== EXCERPTED RECORDS ==
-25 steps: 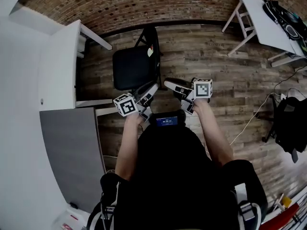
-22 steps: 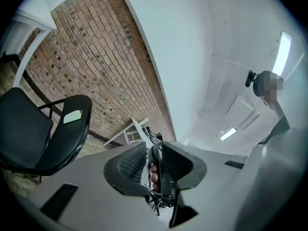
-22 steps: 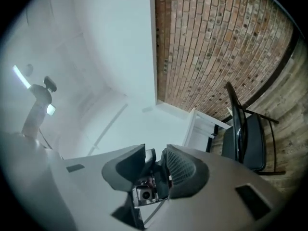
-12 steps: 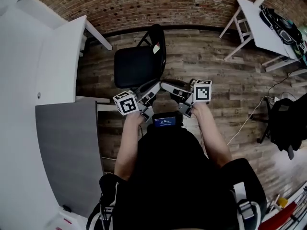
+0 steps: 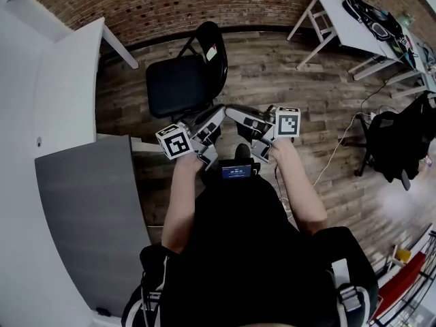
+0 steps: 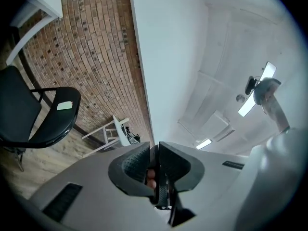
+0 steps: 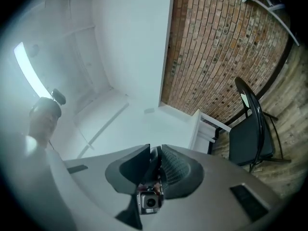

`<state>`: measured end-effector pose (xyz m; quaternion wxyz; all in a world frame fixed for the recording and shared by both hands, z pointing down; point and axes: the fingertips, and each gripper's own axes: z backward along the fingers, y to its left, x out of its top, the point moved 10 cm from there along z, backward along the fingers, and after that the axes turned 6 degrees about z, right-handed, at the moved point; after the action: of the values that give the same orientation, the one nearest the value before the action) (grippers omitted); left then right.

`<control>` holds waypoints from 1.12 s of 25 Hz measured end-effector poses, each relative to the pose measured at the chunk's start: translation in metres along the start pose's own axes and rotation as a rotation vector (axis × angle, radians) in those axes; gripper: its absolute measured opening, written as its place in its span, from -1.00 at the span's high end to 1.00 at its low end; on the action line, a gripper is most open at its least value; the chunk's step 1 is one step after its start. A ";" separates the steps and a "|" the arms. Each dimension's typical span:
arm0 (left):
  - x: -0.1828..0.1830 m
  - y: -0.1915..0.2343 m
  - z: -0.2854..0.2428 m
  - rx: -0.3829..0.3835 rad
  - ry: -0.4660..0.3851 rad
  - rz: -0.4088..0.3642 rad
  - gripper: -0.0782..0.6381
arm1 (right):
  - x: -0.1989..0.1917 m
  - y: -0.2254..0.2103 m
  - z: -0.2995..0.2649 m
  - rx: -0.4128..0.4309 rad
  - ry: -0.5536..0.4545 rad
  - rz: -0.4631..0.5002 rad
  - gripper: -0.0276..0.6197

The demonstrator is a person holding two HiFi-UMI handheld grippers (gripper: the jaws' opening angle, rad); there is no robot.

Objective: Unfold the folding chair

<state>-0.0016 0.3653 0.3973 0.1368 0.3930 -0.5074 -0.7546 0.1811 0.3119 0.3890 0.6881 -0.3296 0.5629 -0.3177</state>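
The black folding chair [image 5: 180,87] stands unfolded on the wooden floor, its seat flat and its backrest to the right. Both grippers hover near the person's chest, apart from the chair. My left gripper [image 5: 215,117] points up-right toward the chair's front edge, and its jaws are closing with nothing between them. My right gripper [image 5: 236,114] points left, its tips close to the left one's, and its jaws are also closing on nothing. The left gripper view has the chair [image 6: 29,114] at far left beyond the nearly touching jaws [image 6: 155,150]. In the right gripper view the chair [image 7: 250,134] stands at right beyond the jaws [image 7: 156,158].
A white table [image 5: 68,80] and a grey panel [image 5: 88,210] fill the left side. A white trestle table [image 5: 340,19] carrying a bag stands at the top right. A dark bag [image 5: 395,142] and a cable [image 5: 334,155] lie on the floor at right. A brick wall runs behind.
Both grippers have drawn back from the chair's seat edge and risen toward the chest, and their jaws have narrowed. The chair stays standing unfolded.
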 end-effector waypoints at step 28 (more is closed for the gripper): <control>0.003 -0.030 -0.012 -0.037 -0.020 -0.028 0.64 | 0.011 0.025 0.007 0.053 -0.070 0.040 0.67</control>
<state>0.0113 0.3690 0.3679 0.1285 0.3901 -0.4893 -0.7694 0.1911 0.3179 0.3634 0.7223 -0.3108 0.5362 -0.3069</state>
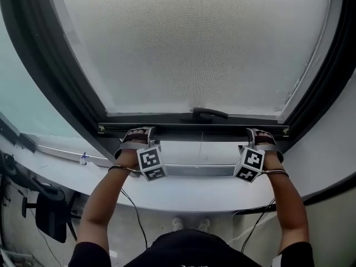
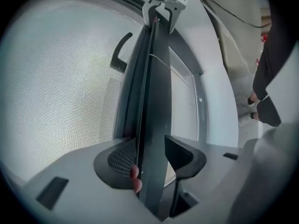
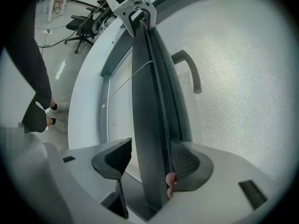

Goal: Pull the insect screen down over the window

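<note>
1. Grip comes first: the left gripper (image 1: 139,133) and the right gripper (image 1: 260,134) each have their fingers closed on the dark bottom bar (image 1: 194,130) of the insect screen (image 1: 194,49). One holds toward each end, and the bar runs between the pads in both gripper views.
2. The mesh already covers almost the whole window opening. The bar sits low, just above the white sill (image 1: 183,193), so what is left looks like the final seating.
3. To do it well, I judge both hands should pull down evenly, so the bar stays level and does not jam in the sides of the window frame (image 1: 61,82).
4. The squeeze belongs on the bar only; pinched mesh would likely tear or pop from its track.
5. The curved handle (image 1: 210,113) at mid-bar is not being used.
6. Writing: none readable. The marker cubes (image 1: 151,161) carry only black-and-white square patterns, and no brand shows.
</note>
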The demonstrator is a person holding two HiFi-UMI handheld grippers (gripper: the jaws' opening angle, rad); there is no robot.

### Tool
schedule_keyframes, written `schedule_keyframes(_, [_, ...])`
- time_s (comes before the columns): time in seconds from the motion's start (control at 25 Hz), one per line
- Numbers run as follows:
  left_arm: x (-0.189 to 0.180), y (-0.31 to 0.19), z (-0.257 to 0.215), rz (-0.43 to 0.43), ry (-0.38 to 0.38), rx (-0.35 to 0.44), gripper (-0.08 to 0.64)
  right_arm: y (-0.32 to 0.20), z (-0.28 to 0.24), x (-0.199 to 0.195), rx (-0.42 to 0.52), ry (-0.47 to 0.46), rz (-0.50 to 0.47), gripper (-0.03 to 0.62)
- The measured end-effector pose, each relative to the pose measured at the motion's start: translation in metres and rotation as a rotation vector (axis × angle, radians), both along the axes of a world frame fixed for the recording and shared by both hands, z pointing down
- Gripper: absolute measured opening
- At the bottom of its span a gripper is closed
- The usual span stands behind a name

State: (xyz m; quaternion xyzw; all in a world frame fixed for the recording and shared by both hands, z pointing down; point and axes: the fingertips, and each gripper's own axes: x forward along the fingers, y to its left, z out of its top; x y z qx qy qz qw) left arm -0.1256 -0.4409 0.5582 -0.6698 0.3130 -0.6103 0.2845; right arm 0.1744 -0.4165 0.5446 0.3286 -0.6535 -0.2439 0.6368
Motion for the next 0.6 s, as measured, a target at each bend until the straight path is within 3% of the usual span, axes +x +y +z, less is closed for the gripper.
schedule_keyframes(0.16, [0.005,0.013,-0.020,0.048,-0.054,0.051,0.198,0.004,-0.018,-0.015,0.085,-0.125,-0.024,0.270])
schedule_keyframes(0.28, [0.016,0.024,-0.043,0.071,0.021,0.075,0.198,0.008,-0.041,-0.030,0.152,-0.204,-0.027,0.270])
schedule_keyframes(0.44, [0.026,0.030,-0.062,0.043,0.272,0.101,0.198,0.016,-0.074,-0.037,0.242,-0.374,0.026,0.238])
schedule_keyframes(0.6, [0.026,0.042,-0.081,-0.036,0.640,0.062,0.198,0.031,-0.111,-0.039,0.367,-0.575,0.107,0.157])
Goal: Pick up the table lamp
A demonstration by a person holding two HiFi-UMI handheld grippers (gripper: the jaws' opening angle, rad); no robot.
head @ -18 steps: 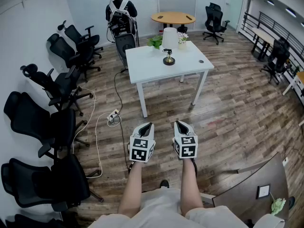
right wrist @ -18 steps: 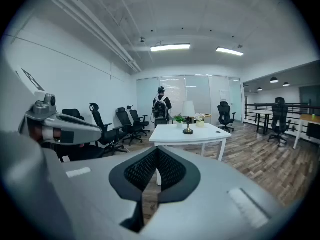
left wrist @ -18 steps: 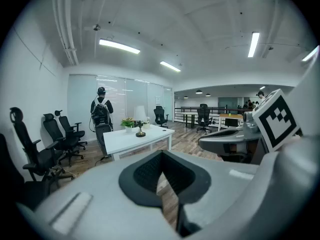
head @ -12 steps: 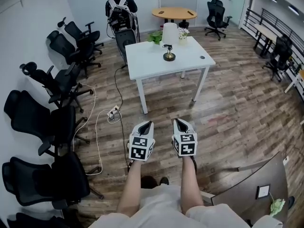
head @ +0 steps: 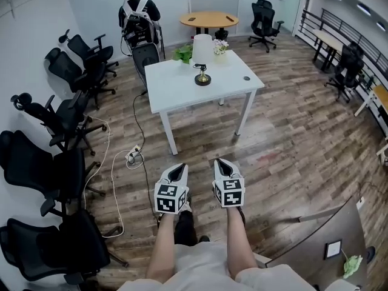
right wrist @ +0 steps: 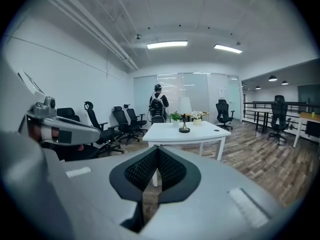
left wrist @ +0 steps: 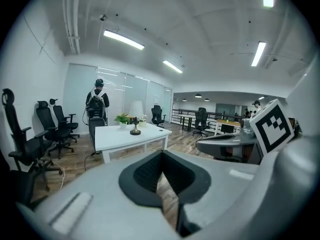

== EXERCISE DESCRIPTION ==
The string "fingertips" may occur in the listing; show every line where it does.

== WRITTEN SOLUTION ==
`<state>`: measured end-effector pose (xyz m; quaternion wxyz; all in a world frame fixed for the recording and shared by both hands, z pointing down; point and axes: the fingertips, and each gripper's own axes: z backward along the fingers, y to its left, x out of its top, the point moved 10 cm from there along z, backward along the fingers, and after that the axes turned 6 degrees about z, right-handed, at the moved point; after the action: of the values that give the same orientation, the one nearest the value before the action) (grippers omitted); left then right.
State: (xyz m; quaternion xyzw; all in a world frame fixed for the recording and shared by both hands, z pointing down; point and axes: the fingertips, and each gripper's own axes: x forward along the fingers, y to its left, z out of its top; x y z qx qy qz qw) left arm -0.1256 -0.4409 0.5582 -0.6698 0.3130 -0.6103 0.2845; right arm 0.1744 -0.4165 0.5446 0.3286 -0.6535 -0.2439 0.6368

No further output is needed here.